それが正しいか正しくないかは別として演奏者なりに文章を咀嚼し、自分なりの言葉で意味を表現し、伝えようとする能動的なアプローチこそ、少なくとも説得力を持つための出発点になり得るのではないか
音符を弾いて音符がそのまま見える演奏では、文章を読んで文字ばかり見える、意味の成立しない文章と同じではないか。
レッスンに来た生徒に、訓練として詩を読むよう薦める。詩を客観的、分析的に読むのではなく、恰もその光景に自らの身を置き、詩人が驚きや感動を持ってその光景を詩に綴る心地を出来る限り実感しながら詩を読んでみて欲しいと伝える。
書かれた文字の意味を理解するのではなく、文字の意味が読み手に露にするその光景に自らを置いてみる。そしてそこに自らが同化出来るまでじっと詩を眺める。実際は詩でなくとも構わないのだろうが、楽譜に近い感覚で読めるのは、どうも詩のような気がする。

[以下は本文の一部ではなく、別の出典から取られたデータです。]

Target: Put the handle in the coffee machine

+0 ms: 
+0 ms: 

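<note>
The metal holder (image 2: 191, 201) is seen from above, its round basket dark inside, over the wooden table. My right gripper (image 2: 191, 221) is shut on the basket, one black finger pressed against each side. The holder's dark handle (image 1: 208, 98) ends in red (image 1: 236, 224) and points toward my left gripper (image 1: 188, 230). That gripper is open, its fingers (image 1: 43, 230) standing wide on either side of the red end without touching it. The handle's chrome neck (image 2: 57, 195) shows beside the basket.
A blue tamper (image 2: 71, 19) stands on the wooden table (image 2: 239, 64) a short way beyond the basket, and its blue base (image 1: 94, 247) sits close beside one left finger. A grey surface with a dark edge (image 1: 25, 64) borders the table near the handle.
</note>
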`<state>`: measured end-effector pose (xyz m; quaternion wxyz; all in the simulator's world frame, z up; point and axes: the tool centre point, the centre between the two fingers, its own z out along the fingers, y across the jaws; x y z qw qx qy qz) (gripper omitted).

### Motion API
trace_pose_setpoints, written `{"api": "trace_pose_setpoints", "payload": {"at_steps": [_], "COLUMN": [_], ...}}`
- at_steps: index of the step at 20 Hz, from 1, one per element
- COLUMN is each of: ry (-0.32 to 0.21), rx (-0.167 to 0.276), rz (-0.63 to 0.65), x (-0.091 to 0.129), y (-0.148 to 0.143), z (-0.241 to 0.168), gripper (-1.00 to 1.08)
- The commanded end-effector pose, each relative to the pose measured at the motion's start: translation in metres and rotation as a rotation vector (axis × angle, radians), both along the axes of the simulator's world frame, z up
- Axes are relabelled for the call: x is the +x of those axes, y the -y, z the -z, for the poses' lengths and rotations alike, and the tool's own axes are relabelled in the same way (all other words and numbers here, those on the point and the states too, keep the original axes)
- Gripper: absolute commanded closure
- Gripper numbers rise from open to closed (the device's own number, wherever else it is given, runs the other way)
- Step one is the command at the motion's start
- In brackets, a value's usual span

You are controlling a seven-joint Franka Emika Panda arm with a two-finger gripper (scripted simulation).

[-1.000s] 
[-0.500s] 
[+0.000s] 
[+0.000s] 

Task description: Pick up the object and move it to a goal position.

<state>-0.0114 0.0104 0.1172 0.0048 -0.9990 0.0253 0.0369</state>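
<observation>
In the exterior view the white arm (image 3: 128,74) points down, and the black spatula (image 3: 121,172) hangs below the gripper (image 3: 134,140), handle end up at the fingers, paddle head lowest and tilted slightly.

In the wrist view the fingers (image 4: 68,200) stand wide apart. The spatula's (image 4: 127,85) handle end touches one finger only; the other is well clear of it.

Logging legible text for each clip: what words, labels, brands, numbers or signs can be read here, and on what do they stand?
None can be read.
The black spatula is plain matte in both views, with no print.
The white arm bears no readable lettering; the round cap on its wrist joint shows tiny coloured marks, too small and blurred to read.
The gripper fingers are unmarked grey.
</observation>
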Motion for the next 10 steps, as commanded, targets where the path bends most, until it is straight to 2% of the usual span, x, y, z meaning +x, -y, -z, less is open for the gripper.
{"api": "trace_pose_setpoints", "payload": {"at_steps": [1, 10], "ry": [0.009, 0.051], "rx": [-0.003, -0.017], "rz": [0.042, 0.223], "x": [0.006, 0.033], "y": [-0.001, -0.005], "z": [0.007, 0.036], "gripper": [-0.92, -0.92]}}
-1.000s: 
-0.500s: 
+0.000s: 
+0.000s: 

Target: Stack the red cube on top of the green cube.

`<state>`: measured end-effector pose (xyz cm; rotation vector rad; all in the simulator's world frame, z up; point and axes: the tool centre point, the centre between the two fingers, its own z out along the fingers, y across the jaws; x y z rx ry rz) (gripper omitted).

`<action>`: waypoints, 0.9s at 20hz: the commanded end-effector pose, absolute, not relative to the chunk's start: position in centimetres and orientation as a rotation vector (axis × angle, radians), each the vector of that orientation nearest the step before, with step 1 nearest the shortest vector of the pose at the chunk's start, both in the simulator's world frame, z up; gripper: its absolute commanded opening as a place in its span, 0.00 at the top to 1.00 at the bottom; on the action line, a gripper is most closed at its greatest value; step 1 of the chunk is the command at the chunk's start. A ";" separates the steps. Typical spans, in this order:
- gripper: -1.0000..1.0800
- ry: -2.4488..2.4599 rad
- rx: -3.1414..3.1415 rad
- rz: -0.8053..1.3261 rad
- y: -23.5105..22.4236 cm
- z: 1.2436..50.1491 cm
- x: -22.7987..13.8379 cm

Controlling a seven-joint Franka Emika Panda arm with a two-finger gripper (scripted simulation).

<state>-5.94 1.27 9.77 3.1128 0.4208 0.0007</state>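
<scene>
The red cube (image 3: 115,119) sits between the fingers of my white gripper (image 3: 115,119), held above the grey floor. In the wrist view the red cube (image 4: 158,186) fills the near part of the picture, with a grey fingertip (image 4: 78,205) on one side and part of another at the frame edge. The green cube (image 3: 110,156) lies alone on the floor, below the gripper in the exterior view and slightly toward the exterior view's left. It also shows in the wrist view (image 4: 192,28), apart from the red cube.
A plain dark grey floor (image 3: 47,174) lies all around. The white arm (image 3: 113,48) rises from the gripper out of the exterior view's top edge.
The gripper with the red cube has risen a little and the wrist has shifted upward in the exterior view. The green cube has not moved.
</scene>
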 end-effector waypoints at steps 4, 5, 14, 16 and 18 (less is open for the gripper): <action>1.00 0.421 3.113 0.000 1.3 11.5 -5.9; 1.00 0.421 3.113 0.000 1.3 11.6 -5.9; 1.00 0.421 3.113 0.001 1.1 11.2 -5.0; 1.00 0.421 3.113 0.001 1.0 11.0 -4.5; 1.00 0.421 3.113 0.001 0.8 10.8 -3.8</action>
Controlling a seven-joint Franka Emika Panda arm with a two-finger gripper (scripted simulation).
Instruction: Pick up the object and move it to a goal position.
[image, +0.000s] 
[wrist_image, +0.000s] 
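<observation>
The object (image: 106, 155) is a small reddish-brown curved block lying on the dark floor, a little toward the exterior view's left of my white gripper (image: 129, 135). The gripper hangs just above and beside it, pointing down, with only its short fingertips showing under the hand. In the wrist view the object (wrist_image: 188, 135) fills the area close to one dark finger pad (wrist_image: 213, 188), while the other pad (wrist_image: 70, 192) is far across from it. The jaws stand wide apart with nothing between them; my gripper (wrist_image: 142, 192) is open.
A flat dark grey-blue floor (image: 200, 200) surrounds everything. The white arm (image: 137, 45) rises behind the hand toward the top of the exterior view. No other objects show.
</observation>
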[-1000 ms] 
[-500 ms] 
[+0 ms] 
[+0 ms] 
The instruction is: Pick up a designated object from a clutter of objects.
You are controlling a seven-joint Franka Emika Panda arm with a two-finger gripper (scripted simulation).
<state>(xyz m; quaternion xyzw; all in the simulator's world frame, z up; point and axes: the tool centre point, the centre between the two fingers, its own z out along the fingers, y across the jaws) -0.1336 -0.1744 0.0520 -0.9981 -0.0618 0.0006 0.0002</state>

棒をどう振れば聴き手が感動するというものではないだろうし、技術が高くても、それで感動する音楽が生まれるわけではないだろう。心から感動して生まれた音は、それだけでやはり他者の感動を呼覚ます気がする。

10月某日 ミラノ自宅
耳の訓練の授業を受持ってもう随分時間が経つ。今年から国の方針で音響技師科が大学課程に組込まれて、音響技師科の新入生16人の授業も受持つことになるのを聞いたのは、学校の授業の始まる10日前程。蓋を開けてみると、前期のクラスだけで器楽科の教室は22人、作曲と指揮の教室が3人、映画音楽作曲の教室は16人、その上、音響技師の教室が16人。
ドイツのトーンマイスターとは随分格が違って、イタリアで音響技師と言うと、今までは基本的にスタジオで実践しながら手に職をつけて仕事を始めるような立場だった。
最初の授業は、彼らの今までの音楽体験などを自由に話してもらう。16人中、楽譜が全く読めない学生が1人、ト音記号は何とか読めるが、ヘ音記号は全く読めないという学生が3人もいる。尤も、彼らに必要な耳の訓練をすればよいわけだから、楽譜が読めればよいわけでもないだろう。
音を聴く、という作業を視覚化するため、黒板に、五線など無視して極端に大きな全音符を三つ縦に並べてかく。適当に三つの音の和音を弾くから、こちらが言う音を眺めながら聴いてみて、と練習を始める。すると、当初三つの音が絡み合って聴こえていたのが、少しずつ頭の中でほぐれて見えてくるのがこちらから眺めていてもわかる。
音は、聴こえると思えば聴こえるし、聴こえないと思えば聴こえない、不思議な存在だが、まず頭の中で音を聞かず、音の存在を目の前で見えるようにする。音が見えれば、必ずそれが聴こえるようになる。下手に音楽の訓練をしていない彼らは、特にその反応が早かった。皆自分の耳が嘘のように聴こえる、と興奮している。音を聴くために、楽譜がどうしても読める必要などない。